**TASK INSTRUCTIONS**
Output only the span of lines that begins at the line containing "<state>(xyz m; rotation" and ends at the last line of the data, both included, exactly as they appear.

**SUPPLIED MATERIAL**

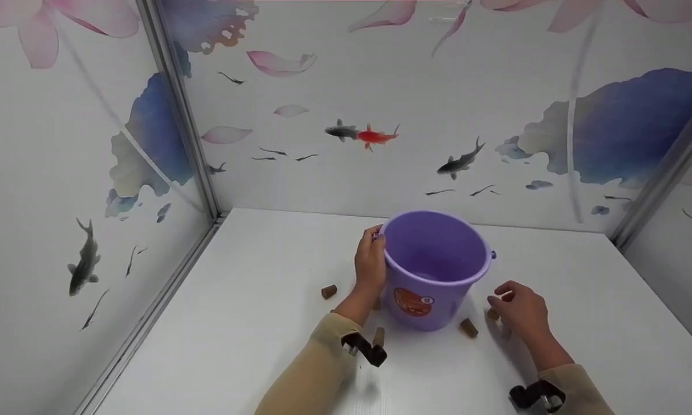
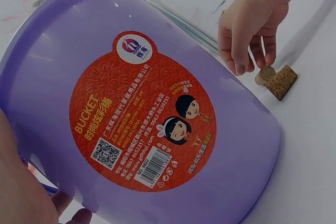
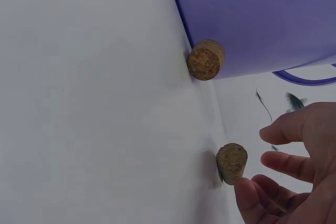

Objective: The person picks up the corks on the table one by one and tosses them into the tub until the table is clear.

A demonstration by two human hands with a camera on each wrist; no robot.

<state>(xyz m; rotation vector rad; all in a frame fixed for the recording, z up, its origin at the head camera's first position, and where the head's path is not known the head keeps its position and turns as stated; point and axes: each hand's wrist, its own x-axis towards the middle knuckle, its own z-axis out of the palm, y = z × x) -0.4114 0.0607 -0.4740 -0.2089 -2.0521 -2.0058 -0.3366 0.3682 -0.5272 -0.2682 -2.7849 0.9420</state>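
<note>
Risk: the cork (image 3: 231, 163) could be rolling off if a fingertip is nudging it without the thumb opposing; bucket (image 1: 441, 293) could be tipping, left hand (image 1: 370, 260) gripping one side only. Right hand (image 1: 521, 312) is hovering, fingers loosely bent, pinching nothing; cork's sitting right by its fingertips.

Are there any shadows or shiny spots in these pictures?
Head view: a soft shadow on the white table under the right hand; left wrist view: tiny bright glints near the top of the purple bucket; right wrist view: a blurry grey shadow left of the lower cork.
</note>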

**ANSWER BELOW**
<state>(xyz m; rotation vector rad; all in a frame fixed for the recording, z up, its origin at the head camera's first position, and where the head's path is not known the head keeps its position and turns as stated; point and axes: each hand's wrist, its own x-axis towards the middle knuckle, its own z-axis out of the palm, y = z × x) -0.4114 0.0607 -0.4740 -0.2089 -2.0521 -2.0058 -0.3366 0.3682 -0.5272 -0.2682 -2.7849 0.9420</state>
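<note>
Risk: the cork (image 3: 231, 163) could be rolling off if a fingertip is nudging it without the thumb opposing; bucket (image 1: 441, 293) could be tipping, left hand (image 1: 370, 260) gripping one side only. Right hand (image 1: 521, 312) is hovering, fingers loosely bent, pinching nothing; cork's sitting right by its fingertips.

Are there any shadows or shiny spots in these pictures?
Head view: a soft shadow on the white table under the right hand; left wrist view: tiny bright glints near the top of the purple bucket; right wrist view: a blurry grey shadow left of the lower cork.
</note>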

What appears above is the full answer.